Perhaps because the gains are typically made with the help of cooling systems too unwieldy and unreliable for mass consumption.

jeremysalwen · on Dec 18, 2011

>What would happen if you added a second compressor loop with its cold side on the hot side of the first one? What if you added a third one? You've now got 3 stage cascade phase change(compressors cool stuff by compressing gas into a liquid, then letting it suck up thermal energy while decompressing/evaporating back into a gas elsewhere, i.e. phase change) cooling on one end, and a spectacularly inefficient heater on the other.

Now wait a second... that's not just wrong, that's precisely the opposite of reality. If you have a heat pump, it must be more efficient than a simple heating element. If it at all cools the processor, by the simple laws of thermodynamics, it must heat the room more than any process which simply converts the work directly to room heat.
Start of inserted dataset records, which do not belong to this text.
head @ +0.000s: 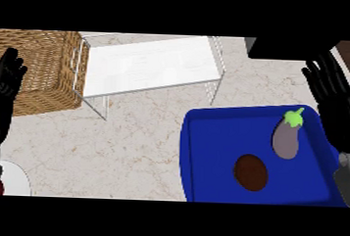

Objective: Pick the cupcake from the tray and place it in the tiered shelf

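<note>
So the blue tray (221, 136) sat on the bench (134, 143) with two things in it: the brown cupcake (251, 172) toward the front, and an eggplant (286, 138) just beside it, further back. The white shelf (151, 65) stood behind the tray, with a wicker basket (42, 61) right next to it. The left robot hand (5, 89) and right robot hand (334, 101) were both spread, fingers up, holding nothing, one at each side edge.

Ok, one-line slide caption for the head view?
Cupcake and eggplant in the blue tray, tiered shelf behind, left hand and right hand open at the sides.
</note>
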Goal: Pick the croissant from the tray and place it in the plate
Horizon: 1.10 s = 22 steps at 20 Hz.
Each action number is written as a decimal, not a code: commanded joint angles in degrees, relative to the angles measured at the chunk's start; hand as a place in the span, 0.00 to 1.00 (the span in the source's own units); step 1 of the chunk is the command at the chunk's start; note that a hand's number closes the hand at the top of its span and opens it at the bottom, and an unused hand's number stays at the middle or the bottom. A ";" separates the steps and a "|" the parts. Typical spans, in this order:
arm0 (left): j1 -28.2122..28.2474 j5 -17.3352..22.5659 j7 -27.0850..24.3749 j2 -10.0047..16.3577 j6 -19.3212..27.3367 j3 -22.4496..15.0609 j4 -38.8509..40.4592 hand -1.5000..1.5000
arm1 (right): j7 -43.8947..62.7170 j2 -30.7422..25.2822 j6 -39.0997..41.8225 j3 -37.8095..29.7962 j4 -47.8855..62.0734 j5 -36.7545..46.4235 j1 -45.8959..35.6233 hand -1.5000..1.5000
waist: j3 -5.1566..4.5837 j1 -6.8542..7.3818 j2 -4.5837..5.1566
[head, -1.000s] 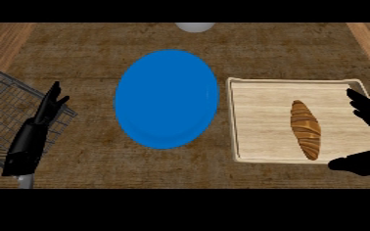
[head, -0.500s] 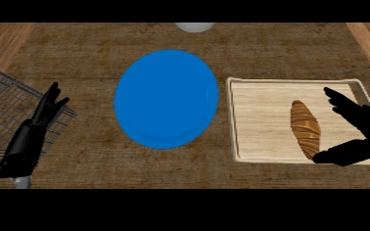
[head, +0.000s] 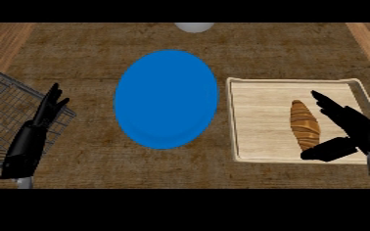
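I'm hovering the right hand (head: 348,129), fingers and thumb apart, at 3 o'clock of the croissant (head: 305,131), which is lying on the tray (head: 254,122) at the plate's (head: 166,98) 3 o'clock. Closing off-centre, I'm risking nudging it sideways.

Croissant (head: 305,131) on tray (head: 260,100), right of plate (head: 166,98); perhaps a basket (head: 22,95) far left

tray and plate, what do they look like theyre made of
The tray looks like pale wood with a matte finish: faint horizontal grain lines and a raised rim. The plate is an even blue with no shine; it could be plastic or ceramic, and the flat colour leaves that open.
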 commanded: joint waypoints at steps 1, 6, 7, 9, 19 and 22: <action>3.36 -1.56 0.98 0.03 0.49 1.14 3.86 0.50 | 0.64 -0.24 2.45 -0.54 0.99 0.05 -2.87 0.00 | -0.56 0.12 0.38; -0.05 -1.63 4.62 -0.24 -0.93 1.20 4.95 0.50 | -4.69 4.84 -1.54 -0.05 2.70 2.76 -1.96 1.00 | -0.54 -0.25 0.43; 0.28 -0.54 1.13 0.33 -1.75 3.32 5.94 0.50 | -9.48 5.62 -2.16 0.80 5.37 5.24 -0.71 1.00 | -0.54 -0.10 0.45; 3.33 -0.43 3.44 0.87 -1.90 3.48 1.27 0.50 | -7.26 3.84 -1.16 -1.39 2.74 3.80 -0.41 1.00 | -0.55 -0.07 0.28; 4.29 -1.93 2.16 -0.56 0.39 3.75 3.15 0.50 | 11.95 3.62 -19.33 9.17 -5.33 30.33 10.16 1.00 | -1.12 -2.41 -0.16; 6.22 -1.50 2.12 0.71 -0.96 3.88 0.67 0.50 | 19.94 3.11 -23.06 10.41 -12.69 37.47 13.28 1.00 | -1.05 -2.47 -0.66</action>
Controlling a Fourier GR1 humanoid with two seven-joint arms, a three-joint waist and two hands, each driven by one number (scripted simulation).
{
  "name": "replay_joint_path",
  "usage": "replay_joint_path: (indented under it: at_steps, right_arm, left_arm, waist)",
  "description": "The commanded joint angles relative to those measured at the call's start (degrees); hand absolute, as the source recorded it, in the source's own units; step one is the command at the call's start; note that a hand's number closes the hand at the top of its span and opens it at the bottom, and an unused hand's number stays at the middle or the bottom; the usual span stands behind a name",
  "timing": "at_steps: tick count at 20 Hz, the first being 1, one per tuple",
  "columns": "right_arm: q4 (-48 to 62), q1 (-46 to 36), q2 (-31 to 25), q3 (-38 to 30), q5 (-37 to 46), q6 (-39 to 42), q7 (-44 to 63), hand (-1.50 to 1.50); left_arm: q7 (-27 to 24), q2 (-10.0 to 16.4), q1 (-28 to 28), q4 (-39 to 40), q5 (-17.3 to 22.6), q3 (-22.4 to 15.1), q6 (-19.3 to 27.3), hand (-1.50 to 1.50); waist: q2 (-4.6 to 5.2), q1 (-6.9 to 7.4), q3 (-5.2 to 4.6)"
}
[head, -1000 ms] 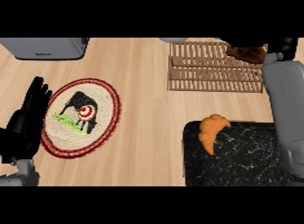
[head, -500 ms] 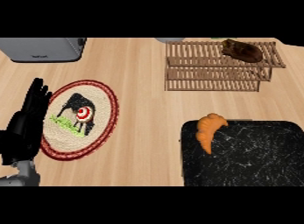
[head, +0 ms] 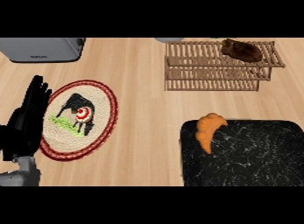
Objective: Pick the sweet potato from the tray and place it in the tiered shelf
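A dark brown sweet potato [head: 242, 50] lies on the top level of the wooden tiered shelf [head: 212, 72] at the back right. Nothing touches it. The black speckled tray [head: 257, 153] sits at the front right with an orange croissant-shaped item [head: 208, 131] lying over its left rim. My left hand [head: 26, 120] rests open at the left edge, fingers straight and pointing up, beside the round mat. My right hand is out of sight.
A round woven mat [head: 79, 117] with a red border and a cow picture lies left of centre. A grey toaster-like appliance [head: 39, 48] stands at the back left. Bare wooden counter [head: 141, 131] runs between the mat and the tray.
The right forearm and hand, which reached up to the shelf a second ago, have withdrawn out of view. The sweet potato stays on the shelf's top level. The left hand is still.
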Motion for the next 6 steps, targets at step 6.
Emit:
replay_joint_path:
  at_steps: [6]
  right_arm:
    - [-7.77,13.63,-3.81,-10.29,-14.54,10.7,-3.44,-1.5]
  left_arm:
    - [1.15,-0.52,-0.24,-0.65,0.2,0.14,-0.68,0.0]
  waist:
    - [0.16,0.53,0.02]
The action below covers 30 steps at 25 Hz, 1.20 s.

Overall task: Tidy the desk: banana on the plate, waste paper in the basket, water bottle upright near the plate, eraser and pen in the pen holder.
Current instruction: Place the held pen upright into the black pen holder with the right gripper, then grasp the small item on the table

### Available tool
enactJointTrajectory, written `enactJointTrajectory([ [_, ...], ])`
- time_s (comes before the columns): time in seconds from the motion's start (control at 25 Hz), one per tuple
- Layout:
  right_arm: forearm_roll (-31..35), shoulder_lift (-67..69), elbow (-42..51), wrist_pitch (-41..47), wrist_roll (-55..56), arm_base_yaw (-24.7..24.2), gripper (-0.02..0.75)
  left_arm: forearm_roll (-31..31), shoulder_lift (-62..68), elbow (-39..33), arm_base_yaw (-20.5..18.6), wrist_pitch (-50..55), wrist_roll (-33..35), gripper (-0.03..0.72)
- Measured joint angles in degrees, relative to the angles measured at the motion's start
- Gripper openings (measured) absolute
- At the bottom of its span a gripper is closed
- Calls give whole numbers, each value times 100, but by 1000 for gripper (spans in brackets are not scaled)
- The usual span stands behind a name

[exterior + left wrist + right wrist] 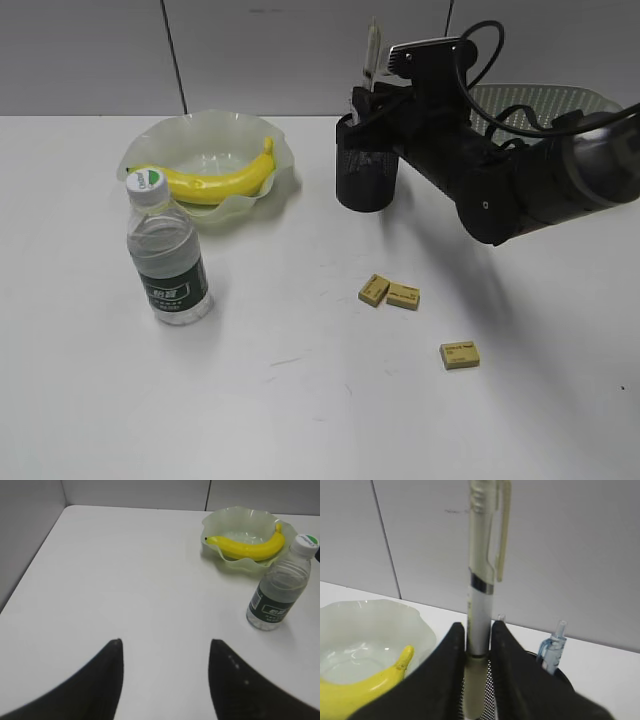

foolinator · on Dec 18, 2011

CPU speed isn't a bottleneck anymore. These days improving caching, threading, and increasing the bus/memory speed have been the primary contributors to speeding up a computer. Once those bottlenecks close a bit you'll see those numbers begin to rise again.

redthrowaway · on Dec 18, 2011

I'm regularly impressed with the mods over at /r/asks Jen e and how high they've been able to keep the SNR.

redthrowaway · on Dec 19, 2011

That would be /r/askscience. Thanks iPhone, helpful as always.

its_so_on · on Dec 18, 2011

this is why:

http://www.google.com/search?q=c+%2F+3.5+Ghz

that's a theoretical maximum. you increase Ghz, you have a shorter theoretical maximum length of path electricity can take through your chip. An i7 is not that small. You would have to shrink things further and further to get a smaller chip with shorter paths in it, which is what new fabrication methods have been about.

Obviously this is very difficult. Sure, chips could be even faster if they were just a few atoms across, but who would expect you to do meaningful computation in that size, or to be able to manufacture that.

perokreco · on Dec 19, 2011

This is completely false. You can read why in the comments above.

karolist · on Dec 18, 2011

No idea. I have my E8400 still kicking ass at 4.2Ghz on air.

karolist · on Dec 18, 2011

Ok, let me explain to the downvoters.

As the top comment on reddit currently states, there's no issue with speed of light, the issue is with heating. And there's no "3.5Ghz" limit, stock, mass produced heating solutions limit us.

People get all sorts of crazy clock speeds by improving their cooling, mine's on Zalman 9500 fan and has no stability issues to run at 4.2Ghz (stock 3.0Ghz).